Methodological uncertainty — we don't know which analytical conventions to apply. Payer perspective or societal? Discount at 1.5% or 3.5%? A lifetime horizon or ten years? Which comparator? These are defensible-but-contested choices about how the analysis is framed.

PSA addresses only the first. The second and third are where a model's real fragility usually hides — and neither can be sampled from a distribution.

Why structure won't fit in a distribution.

Here's the crux. To put something in a PSA, you need a parameter — a quantity with possible values and a distribution over them. That works beautifully for a utility or a cost. But try it on structure.

What distribution describes "exponential versus Weibull"? There's no number that means "the shape of my extrapolation," no continuous scale running from one model to another. The choice between them isn't a value you're unsure of — it's a fork in the road, and the two branches lead to different models entirely. Recall Module 8: an exponential and a Weibull curve can fit the observed data almost identically and then imply wildly different survival tails. That wasn't one parameter taking different values; it was two different machines producing two different answers.

Because structural choices are discrete forks rather than uncertain quantities, they simply don't fit the distribution-and-sample machinery. (There are advanced workarounds — averaging across models, or a switch parameter that flips structure mid-simulation — but at heart this is discrete uncertainty, and it needs a discrete tool.) You can't sample your way out of having chosen the wrong model. You can only build the other one and look.

The only tool: rebuild and compare.

That's exactly what scenario analysis does. You take an alternative, defensible assumption — a different extrapolation, a different perspective, a different horizon — you rebuild the model under it, recompute from scratch, and compare the verdict to the base case.

Note how different this is from one-way sensitivity analysis. One-way analysis slides a value up and down within the same model. Scenario analysis swaps a piece of the model itself and reruns. One asks "what if this number is higher?"; the other asks "what if I built this differently?" You're not turning a dial — you're replacing a part and seeing whether the machine still gives the same answer.

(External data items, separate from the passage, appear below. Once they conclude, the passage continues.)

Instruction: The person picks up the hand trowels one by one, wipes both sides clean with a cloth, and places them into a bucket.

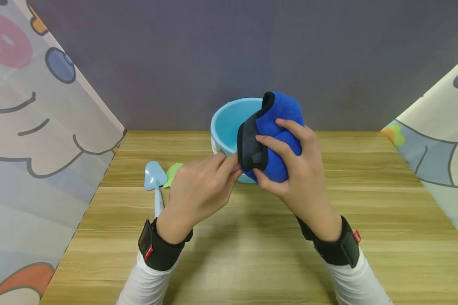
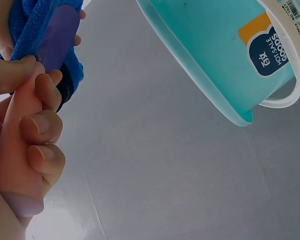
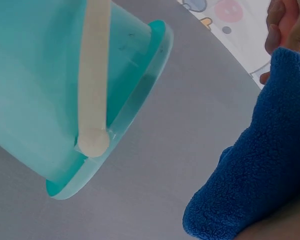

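Note:
My left hand [image 1: 204, 184] grips the pink handle of a toy shovel [image 2: 21, 145], fingers curled round it. The shovel's purple blade [image 2: 60, 35] is partly covered by a blue cleaning cloth [image 1: 288, 106] with black edging. My right hand [image 1: 303, 169] holds this cloth folded around the blade, fingers spread over its outside and thumb below. Both hands are raised over the table, close together, in front of a light blue bucket [image 1: 214, 125]. In the right wrist view, the fuzzy cloth [image 3: 260, 150] hides most of what it wraps.
The bucket, with a white handle [image 3: 94, 75], stands at the table's back edge by a grey wall [image 1: 168, 63]. A light blue toy shovel [image 1: 155, 176] and a green piece [image 1: 171, 173], partly behind my left hand, lie on the wooden table [image 1: 110, 237].

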`<state>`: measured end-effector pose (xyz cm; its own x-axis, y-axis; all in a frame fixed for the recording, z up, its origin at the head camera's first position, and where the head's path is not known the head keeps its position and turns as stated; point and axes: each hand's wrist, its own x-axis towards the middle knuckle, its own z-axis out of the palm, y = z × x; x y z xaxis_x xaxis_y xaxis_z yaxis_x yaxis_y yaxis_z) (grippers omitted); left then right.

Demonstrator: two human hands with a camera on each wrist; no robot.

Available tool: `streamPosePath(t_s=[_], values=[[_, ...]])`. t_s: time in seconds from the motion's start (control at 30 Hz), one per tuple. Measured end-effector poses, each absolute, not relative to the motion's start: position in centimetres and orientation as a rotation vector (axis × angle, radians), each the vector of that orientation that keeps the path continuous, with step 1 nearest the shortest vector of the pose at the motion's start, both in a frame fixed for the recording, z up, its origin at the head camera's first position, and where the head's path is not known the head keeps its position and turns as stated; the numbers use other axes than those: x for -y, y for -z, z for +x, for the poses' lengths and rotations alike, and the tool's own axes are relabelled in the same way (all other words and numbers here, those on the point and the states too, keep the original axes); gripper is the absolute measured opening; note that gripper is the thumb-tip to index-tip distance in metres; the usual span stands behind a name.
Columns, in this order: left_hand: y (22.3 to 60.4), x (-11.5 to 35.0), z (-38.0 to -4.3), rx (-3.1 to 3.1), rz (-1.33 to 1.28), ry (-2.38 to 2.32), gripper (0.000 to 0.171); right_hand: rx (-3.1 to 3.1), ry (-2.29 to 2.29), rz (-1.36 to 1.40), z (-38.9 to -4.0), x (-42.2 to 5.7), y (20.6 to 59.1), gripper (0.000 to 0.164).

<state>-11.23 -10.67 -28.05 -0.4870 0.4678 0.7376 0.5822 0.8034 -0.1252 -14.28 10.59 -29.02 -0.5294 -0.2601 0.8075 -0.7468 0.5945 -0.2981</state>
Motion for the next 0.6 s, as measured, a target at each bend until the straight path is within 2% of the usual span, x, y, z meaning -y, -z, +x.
streamPosePath(t_s=[0.33,0.6], values=[[27.95,10.41,-11.02,2.146,-0.798,0.176,0.032,2.097,-0.957,0.733,-13.99,-11.21,28.79,0.057],[27.97,10.51,-11.11,2.129,-0.793,0.165,0.032,2.116,-0.950,0.715,-14.28,-11.52,28.61,0.055]])
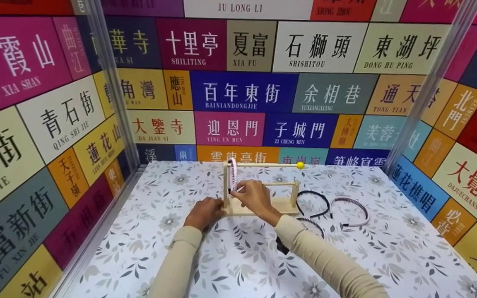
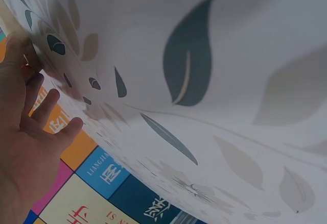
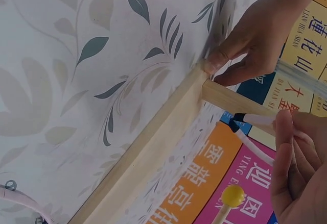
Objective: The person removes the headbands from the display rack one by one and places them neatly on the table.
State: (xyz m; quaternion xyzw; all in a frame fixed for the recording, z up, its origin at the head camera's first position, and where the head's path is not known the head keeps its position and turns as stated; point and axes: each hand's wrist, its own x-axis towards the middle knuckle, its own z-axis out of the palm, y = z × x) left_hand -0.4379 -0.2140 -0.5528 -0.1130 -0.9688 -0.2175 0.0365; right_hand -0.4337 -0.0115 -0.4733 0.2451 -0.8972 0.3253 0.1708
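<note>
A wooden headband stand [image 1: 242,208] has a long top bar and a shorter, lower bar. Near its left post, a pink headband [image 1: 234,174] with dark teeth hangs over the top bar. My right hand [image 1: 257,199] pinches this headband close to its black-tipped ends, which show in the right wrist view. At the stand's left end, my left hand [image 1: 205,213] grips the corner of the base, thumb and finger on the wood. Its other fingers spread loosely in the left wrist view. A yellow ball [image 1: 300,165] caps the top bar's right end.
Right of the stand lie a black headband [image 1: 313,191] and a pale pink toothed one [image 1: 363,210]. Another toothed headband [image 1: 314,223] is partly hidden by my right sleeve. A leaf-patterned cloth [image 1: 147,248] covers the table, with sign-printed walls [image 1: 242,91] around it.
</note>
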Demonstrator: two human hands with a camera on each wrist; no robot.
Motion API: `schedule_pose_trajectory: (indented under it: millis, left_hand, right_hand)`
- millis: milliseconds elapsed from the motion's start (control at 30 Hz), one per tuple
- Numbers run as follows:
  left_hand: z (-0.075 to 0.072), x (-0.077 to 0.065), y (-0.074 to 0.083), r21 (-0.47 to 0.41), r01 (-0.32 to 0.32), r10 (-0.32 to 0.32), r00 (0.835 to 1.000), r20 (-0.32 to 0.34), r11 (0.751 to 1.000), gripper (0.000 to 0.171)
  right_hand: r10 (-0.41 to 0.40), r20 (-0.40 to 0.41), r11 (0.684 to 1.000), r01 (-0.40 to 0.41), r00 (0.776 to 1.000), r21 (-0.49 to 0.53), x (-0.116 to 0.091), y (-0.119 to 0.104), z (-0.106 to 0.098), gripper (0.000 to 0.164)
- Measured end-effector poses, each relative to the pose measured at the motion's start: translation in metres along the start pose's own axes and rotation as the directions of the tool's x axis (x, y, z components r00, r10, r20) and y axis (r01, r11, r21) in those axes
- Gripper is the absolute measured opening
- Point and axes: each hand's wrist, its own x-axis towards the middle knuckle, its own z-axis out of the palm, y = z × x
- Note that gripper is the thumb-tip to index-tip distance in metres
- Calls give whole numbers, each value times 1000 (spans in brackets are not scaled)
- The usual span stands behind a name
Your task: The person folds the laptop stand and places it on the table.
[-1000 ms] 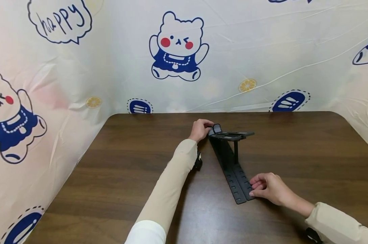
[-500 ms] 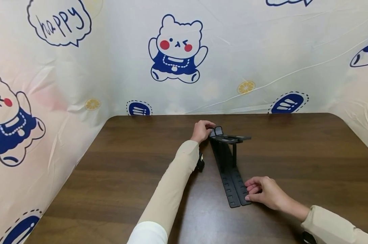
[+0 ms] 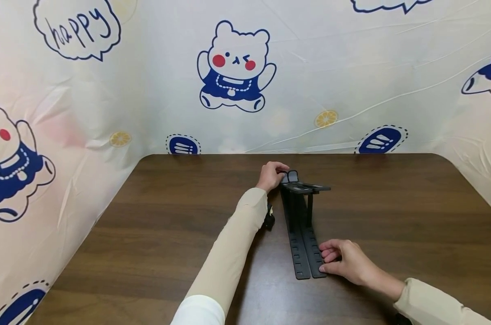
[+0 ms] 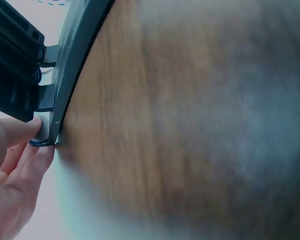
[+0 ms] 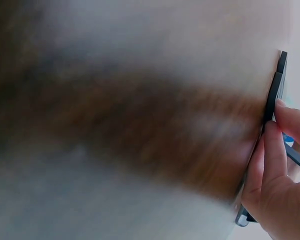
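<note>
A black folding laptop stand [image 3: 301, 253] stands on the table, with its notched base strips pointing toward me and its upper arms raised on a thin strut. At its far end, my left hand [image 3: 271, 175] pinches the corner beside the small grey-padded lips. The left wrist view shows that thumb on the grey pad [image 4: 42, 127] and the fingers against the underside. My right hand [image 3: 344, 262] grips the right edge of the base near its close end. In the right wrist view, the thumb lies over the stand's edge [image 5: 273, 95] and the fingers meet it from the side.
The brown wooden table [image 3: 168, 234] reaches back to a pale curtain [image 3: 310, 67] printed with cartoon bears. Small black devices are strapped at both wrists, the left one [image 3: 269, 219] close beside the stand.
The stand has turned, its near end swinging left and slightly closer to me until it points more nearly straight at me. My right hand moved left with it; the left stayed at the far corner.
</note>
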Motion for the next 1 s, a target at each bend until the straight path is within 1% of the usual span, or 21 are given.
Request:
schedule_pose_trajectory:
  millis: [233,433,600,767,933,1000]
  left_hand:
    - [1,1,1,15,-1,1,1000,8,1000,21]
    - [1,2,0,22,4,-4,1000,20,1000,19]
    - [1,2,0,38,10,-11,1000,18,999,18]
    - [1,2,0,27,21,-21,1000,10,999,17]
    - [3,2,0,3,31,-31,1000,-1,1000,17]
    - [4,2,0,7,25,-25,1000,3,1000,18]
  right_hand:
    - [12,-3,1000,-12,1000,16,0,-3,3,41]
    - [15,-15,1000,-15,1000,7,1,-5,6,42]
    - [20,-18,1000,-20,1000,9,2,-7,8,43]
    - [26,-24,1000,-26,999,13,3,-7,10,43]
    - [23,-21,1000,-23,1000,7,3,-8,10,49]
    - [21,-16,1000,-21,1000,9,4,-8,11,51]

And that reframes the whole question. It's no longer "what is the ICER?" but "is the verdict robust to the assumptions I can't be sure of, or does it flip depending on which defensible model I happen to build?" If ten reasonable structures all say cost-effective, the decision is solid. If it hangs on picking one particular extrapolation, you don't have a result — you have a preference dressed as one.

Switch the assumptions.

Below is our base case model, ICER £24,000, cost-effective at £30,000. But four of its assumptions are genuinely contested — the survival extrapolation, the time horizon, the perspective, the comparator. Flip any of them to a different, equally defensible choice and watch the ICER — and the verdict — respond. The goal isn't a "right" setting; it's to see which assumptions the verdict depends on.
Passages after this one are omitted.